■ Work order: Examine each line of the data, and copy the ones containing "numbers".

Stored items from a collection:
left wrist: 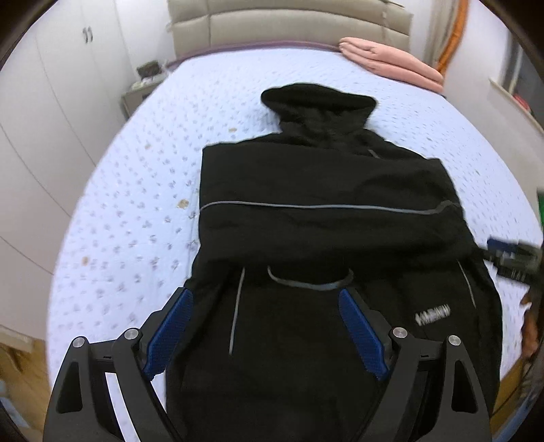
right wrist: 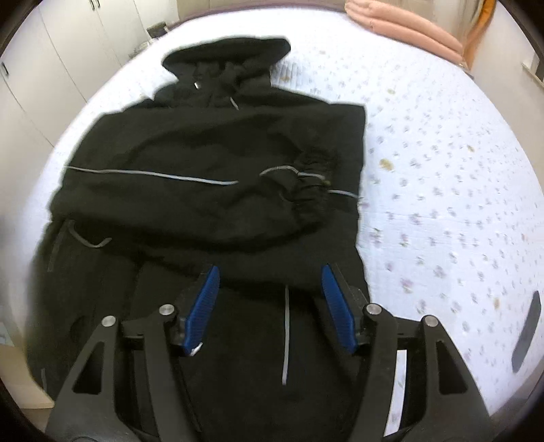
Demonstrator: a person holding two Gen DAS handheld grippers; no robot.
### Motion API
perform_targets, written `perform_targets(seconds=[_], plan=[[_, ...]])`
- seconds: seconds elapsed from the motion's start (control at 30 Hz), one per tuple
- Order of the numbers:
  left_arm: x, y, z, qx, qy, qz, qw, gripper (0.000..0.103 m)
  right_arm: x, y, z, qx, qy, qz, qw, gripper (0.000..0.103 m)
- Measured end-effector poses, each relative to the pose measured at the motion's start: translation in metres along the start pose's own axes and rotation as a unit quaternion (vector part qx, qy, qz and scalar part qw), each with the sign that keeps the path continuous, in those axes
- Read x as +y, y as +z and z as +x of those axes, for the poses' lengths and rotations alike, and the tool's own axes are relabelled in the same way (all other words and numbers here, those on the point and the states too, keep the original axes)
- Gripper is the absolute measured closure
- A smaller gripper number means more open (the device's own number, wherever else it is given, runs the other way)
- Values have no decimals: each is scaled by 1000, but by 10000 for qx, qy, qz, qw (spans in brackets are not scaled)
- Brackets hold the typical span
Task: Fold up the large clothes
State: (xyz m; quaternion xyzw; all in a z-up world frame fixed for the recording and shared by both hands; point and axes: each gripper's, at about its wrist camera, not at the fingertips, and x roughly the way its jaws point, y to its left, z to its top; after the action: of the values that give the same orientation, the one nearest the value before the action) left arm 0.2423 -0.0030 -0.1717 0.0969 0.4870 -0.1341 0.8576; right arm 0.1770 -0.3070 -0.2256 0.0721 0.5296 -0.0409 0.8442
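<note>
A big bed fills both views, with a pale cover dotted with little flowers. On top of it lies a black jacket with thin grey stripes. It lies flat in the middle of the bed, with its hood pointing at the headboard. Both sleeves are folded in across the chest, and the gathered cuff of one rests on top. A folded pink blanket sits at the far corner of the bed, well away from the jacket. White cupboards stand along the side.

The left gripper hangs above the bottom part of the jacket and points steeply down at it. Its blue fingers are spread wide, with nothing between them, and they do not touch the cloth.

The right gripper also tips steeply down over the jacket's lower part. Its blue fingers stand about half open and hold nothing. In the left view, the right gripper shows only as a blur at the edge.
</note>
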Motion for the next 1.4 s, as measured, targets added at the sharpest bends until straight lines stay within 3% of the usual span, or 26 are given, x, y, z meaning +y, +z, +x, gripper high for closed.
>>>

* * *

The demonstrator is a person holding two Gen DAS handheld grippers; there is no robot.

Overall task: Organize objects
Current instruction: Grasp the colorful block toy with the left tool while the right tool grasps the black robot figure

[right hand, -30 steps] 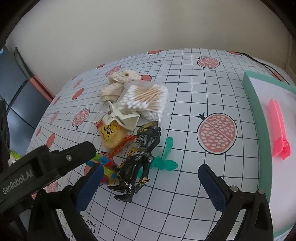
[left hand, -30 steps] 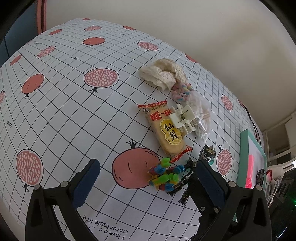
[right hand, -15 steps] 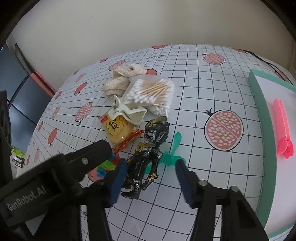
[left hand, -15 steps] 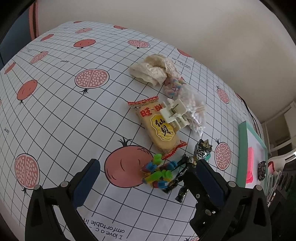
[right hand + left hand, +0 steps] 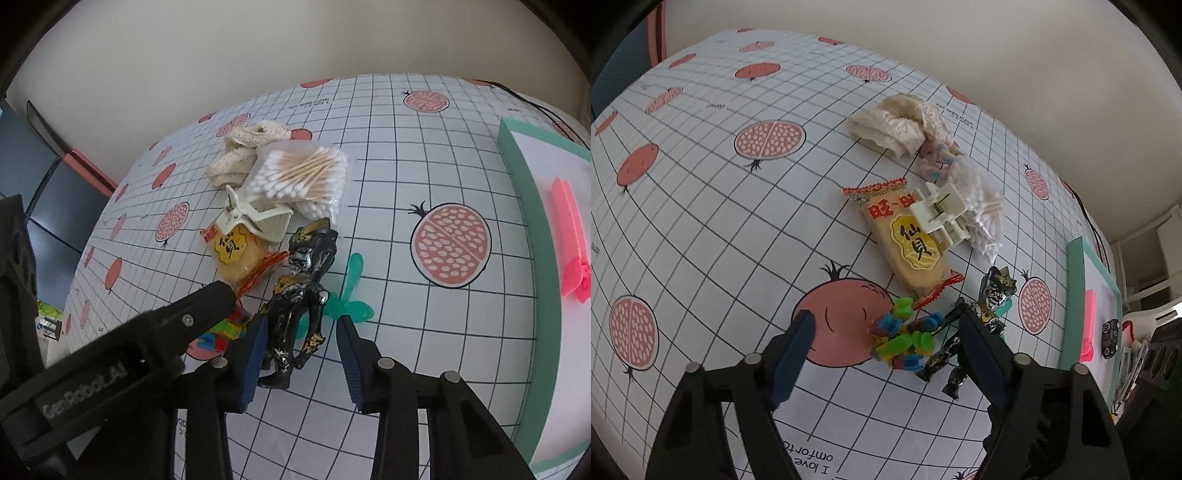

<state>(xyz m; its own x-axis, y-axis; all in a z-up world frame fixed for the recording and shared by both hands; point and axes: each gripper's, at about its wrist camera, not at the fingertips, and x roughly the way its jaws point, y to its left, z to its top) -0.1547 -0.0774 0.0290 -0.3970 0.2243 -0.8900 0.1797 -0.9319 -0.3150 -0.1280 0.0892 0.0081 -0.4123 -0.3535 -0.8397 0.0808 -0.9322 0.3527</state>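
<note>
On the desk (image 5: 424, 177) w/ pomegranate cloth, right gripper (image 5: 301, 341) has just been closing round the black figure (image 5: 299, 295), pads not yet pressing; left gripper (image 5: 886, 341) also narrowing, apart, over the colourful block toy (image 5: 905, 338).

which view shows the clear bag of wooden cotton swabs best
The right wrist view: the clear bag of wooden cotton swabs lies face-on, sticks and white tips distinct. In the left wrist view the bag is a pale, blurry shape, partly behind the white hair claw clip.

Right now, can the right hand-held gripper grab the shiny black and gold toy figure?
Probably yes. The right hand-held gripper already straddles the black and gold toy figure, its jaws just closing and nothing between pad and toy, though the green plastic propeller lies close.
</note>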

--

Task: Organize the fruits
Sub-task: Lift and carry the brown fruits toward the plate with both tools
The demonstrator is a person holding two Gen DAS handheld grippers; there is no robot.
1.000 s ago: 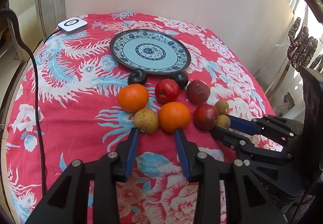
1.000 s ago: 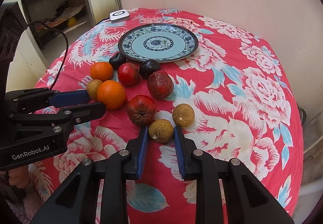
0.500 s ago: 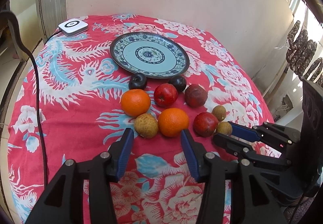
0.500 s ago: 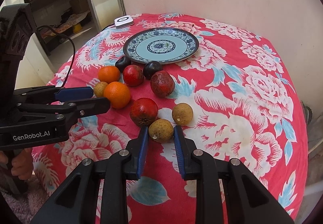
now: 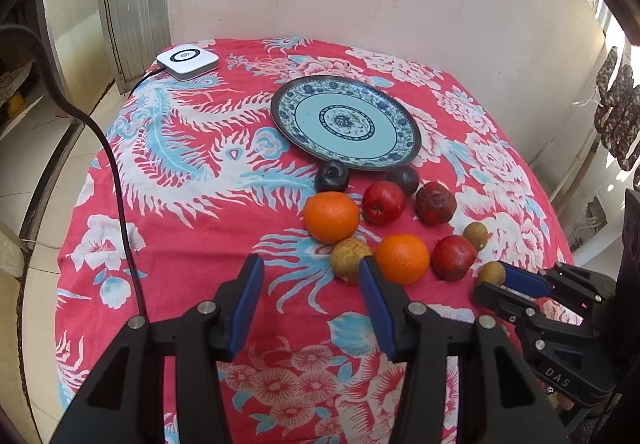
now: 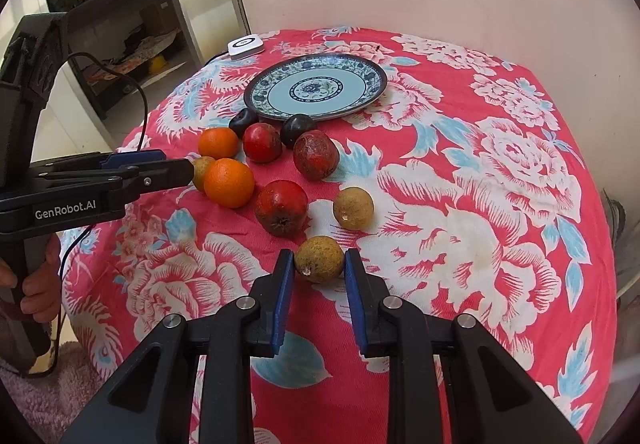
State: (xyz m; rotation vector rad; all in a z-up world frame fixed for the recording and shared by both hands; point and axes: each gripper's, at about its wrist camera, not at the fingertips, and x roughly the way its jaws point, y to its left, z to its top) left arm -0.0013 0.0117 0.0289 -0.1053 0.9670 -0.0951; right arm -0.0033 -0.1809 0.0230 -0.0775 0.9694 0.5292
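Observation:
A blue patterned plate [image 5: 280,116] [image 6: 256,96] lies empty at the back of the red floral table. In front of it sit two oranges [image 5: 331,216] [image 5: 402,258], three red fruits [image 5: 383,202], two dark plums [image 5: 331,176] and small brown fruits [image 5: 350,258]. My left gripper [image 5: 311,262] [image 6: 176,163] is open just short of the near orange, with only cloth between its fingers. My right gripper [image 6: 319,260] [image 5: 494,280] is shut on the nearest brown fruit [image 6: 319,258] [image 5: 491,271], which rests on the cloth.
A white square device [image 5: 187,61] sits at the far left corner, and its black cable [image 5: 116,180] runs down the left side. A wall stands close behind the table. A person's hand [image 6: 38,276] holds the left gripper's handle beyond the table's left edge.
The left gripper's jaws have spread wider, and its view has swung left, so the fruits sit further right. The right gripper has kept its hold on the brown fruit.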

■ Task output:
- Order of the numbers:
- Read x as +y, y as +z and z as +x of those axes, for the poses' lengths and rotations alike, and the tool's own axes are relabelled in the same way (all other words and numbers here, those on the point and the states too, keep the original axes)

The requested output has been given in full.